Map via RESPEC.

Map via RESPEC.

Borough mulls plans for bypass parcel

The 1,000-acre Juneau Bench, or Unit 395, is located north of the Sterling Highway

Housing developments and more recreational opportunities are among the uses the Kenai Peninsula Borough is considering for a 1,000-acre parcel located west of Cooper Landing.

That piece of land, called the Juneau Bench or Unit 395, is located north of the Sterling Highway. The area will be bisected by part of the Cooper Landing Bypass Project, which aims to reduce congestion and improve safety on the Sterling Highway through Cooper Landing.

The Kenai Peninsula Borough Assembly approved last year the use of about $200,000 for land planning services and hired RESPEC Company, LLC, one of the borough’s project consultants.

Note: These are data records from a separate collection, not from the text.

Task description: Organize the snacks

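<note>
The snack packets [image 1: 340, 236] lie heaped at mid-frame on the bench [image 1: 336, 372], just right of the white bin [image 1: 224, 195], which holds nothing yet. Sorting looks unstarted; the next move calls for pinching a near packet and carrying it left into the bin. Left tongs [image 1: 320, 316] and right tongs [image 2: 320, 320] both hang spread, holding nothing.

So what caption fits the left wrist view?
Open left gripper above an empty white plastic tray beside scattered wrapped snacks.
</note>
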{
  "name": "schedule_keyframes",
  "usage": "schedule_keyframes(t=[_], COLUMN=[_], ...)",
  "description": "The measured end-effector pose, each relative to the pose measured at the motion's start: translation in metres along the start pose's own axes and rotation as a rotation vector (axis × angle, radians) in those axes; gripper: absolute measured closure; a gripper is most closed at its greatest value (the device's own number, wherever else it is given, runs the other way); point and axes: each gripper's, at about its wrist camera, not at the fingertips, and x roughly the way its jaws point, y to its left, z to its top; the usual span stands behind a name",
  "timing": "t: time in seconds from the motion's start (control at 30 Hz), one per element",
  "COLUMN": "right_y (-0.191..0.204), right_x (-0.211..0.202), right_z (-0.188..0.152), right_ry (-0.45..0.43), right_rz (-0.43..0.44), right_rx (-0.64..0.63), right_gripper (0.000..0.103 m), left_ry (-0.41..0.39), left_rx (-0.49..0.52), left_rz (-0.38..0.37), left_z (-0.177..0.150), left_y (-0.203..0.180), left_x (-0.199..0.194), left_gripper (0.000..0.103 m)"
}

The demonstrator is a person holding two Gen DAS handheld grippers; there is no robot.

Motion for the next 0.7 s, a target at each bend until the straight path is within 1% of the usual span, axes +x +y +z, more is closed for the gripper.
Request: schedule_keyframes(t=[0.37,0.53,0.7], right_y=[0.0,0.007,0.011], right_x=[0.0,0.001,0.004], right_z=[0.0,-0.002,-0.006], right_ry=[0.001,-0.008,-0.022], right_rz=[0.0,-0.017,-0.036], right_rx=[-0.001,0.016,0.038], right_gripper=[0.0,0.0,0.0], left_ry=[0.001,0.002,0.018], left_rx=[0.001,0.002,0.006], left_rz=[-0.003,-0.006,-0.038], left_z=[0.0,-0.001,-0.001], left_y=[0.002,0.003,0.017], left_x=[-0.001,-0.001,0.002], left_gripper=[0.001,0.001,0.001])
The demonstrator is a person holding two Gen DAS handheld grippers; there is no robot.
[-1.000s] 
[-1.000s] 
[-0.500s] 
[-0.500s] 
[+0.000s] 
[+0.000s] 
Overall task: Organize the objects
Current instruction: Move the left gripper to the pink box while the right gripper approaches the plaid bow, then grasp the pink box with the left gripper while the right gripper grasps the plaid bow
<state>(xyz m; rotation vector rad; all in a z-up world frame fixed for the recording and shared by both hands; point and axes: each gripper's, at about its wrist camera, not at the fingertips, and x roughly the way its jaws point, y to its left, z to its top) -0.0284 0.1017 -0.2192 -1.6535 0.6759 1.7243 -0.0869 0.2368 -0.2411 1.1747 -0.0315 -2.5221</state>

Other firms consulting on the work are Corvus Design, Information Insights, Northern Economics and ABR, Inc.

Project contact Pat Cotter presented the designs alongside Kenai Peninsula Borough Land Management Officer Marcus Mueller to the borough Planning Commission on Feb. 3 and to the Kenai Peninsula Borough Assembly on Feb. 21.

An overview of potential long-term development for the project includes 39 residential parcels, four day-use areas, extraction areas, trailhead parking and gravel roads, among other things. Roughly half of the total area falls within the Sqilantnu Archaeological District, which Cotter said project leads are trying to be considerate of.

Some community members in Cooper Landing oppose development in Unit 395 and, specifically, access points to the parcel from the Sterling Highway bypass. Concerns range from fears that a new town will rise up around the bypass in that area, to worries that new development will strain Cooper Landing’s already limited local maintenance crews.

Cotter told the borough that RESPEC has held multiple public meetings in Cooper Landing, which they’ve made interactive as a way to boost public feedback. Community members have voiced a need for more affordable housing in Cooper Landing, he said, but they’ve also heard that residents don’t necessarily want Unit 395 to be used for housing.

“We’re not taking anything off the table, but we are kind of leaning more towards the recreational slant for some of this development,” Cotter told assembly members.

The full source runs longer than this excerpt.